Well thank you very much. I think it's fair to say that whoever you are you seem to have got your back up about my last post. I didn't ask for you to read it.... what's all that about people being deserted and having it shoved in their face? I'm sorry to say that I never shoved anything in anybody's face. Nor did I mean to offend anyone in any way. I was merely having a moan....it's my blog and I can moan if I like.

I know what real life is. I also know that there are some people who are really unlucky, really really unlucky, and they deserve so much better. What's wrong with asking questions with no answers? I know I should be looking at why I am asking these questions....I know why I am asking them. I am asking them because I am looking for some good in this world, when mostly all there seems to be is doom and gloom. Thinking is not time wasting. Thinking broadens your horizons and mind....being closed minded and not open to idea however bizarre or however far from your own view of life is wasting time. And I am doing too....I'm doing an awful lot, too much maybe, but I rest soundly knowing that ina years time I will be exactly where I want to be. One day I will be happy, and I will get there on my own...with my thoughts, through my tests. There's no harm in wanting something, there's no harm in getting something. The only thing there is harm in is hurting people unnecessarily en-route.

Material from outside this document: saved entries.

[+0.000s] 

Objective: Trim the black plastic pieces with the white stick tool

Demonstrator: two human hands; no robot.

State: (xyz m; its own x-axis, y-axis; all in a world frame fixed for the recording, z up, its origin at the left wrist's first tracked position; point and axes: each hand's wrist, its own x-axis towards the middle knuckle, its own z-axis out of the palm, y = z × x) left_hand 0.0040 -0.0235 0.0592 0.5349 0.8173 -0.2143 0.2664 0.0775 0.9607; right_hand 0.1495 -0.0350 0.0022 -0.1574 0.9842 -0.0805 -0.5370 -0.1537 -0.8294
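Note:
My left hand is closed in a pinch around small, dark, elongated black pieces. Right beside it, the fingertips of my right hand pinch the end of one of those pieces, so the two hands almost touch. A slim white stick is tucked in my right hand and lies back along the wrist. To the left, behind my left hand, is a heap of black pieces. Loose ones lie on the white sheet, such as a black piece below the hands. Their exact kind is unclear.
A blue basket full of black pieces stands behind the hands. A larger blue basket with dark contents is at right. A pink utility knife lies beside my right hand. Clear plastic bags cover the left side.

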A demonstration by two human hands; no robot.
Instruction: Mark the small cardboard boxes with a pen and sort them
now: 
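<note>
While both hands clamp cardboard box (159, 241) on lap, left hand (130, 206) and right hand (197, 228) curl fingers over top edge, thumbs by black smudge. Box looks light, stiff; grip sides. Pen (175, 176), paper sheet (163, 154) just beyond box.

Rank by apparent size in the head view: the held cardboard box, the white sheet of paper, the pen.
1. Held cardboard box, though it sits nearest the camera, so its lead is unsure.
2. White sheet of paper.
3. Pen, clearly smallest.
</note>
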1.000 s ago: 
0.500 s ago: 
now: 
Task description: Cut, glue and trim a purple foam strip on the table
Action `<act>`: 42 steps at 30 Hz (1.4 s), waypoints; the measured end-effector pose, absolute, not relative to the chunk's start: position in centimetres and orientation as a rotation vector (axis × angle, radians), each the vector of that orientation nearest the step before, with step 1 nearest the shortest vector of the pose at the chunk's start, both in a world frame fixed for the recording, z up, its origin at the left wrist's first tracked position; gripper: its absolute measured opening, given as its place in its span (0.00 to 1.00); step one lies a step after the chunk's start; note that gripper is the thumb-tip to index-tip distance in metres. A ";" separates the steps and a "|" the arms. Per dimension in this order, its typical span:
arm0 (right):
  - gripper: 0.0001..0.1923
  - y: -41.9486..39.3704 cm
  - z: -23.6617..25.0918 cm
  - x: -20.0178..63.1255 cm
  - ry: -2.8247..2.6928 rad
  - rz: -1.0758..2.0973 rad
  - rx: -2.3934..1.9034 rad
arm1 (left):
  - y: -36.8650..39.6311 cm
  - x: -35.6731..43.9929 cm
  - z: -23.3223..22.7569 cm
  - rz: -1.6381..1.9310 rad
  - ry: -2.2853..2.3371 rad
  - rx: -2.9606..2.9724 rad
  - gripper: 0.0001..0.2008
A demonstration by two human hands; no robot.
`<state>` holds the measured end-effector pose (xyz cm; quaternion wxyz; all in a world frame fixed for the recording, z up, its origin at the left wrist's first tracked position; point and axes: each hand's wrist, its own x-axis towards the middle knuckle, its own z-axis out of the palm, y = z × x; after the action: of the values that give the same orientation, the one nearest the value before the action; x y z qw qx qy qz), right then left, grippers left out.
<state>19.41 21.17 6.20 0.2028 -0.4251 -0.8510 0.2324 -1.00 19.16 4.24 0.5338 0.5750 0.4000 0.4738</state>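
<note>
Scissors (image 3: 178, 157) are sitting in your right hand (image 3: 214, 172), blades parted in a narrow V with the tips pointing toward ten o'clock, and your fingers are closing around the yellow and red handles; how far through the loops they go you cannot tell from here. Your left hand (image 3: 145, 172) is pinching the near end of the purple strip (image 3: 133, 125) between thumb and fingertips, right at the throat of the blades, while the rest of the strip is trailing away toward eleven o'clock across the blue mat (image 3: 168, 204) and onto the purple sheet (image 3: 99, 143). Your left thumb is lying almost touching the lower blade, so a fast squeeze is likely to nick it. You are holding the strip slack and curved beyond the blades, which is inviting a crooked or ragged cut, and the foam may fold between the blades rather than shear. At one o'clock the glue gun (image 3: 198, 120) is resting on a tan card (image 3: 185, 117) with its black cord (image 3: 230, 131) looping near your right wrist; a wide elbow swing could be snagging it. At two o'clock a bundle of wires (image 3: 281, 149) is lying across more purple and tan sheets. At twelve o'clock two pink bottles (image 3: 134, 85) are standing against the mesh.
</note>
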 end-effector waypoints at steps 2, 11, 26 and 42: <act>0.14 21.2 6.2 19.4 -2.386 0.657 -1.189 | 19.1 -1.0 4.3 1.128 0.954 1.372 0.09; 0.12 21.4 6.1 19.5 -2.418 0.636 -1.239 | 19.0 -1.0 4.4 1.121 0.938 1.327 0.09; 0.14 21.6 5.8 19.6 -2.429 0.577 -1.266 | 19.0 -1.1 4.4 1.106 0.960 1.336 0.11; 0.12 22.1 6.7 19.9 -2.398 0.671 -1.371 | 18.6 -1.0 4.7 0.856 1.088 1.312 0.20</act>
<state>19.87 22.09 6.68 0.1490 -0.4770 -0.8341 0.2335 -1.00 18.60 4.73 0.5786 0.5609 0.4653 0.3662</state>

Oh, and he's not my ex-boyfriend. Just a good friend (I still believe him to be) who has withstood his test of time and hopefully is now doing very well for himself. I care about him a lot. I made a promise to him that I intend to keep, and I think he knows that. A psycho I most certainly am not. I don't need to move on, or move up, because I no longer wish to rely on anyone, or anything except my own mind!! While I may seem bitter, twisted and weird, I am not.....just slightly frustrated that my efforts and hard work as the moment seem to be getting me nowhere fast!!

GOOD NIGHT!!

2 comments:

Stephanie said...

Just wanted to tell you that I love your blog title! Great minds and all that.

But with regards to the douche that left you that comment:

SOMEBODY


Really needs to earn how to spell.

Anonymous said...

Ha ha! Comedy gold. The irony of it all. Telling someone to learn how to spell and then not spelling a word right. Oh...I love it.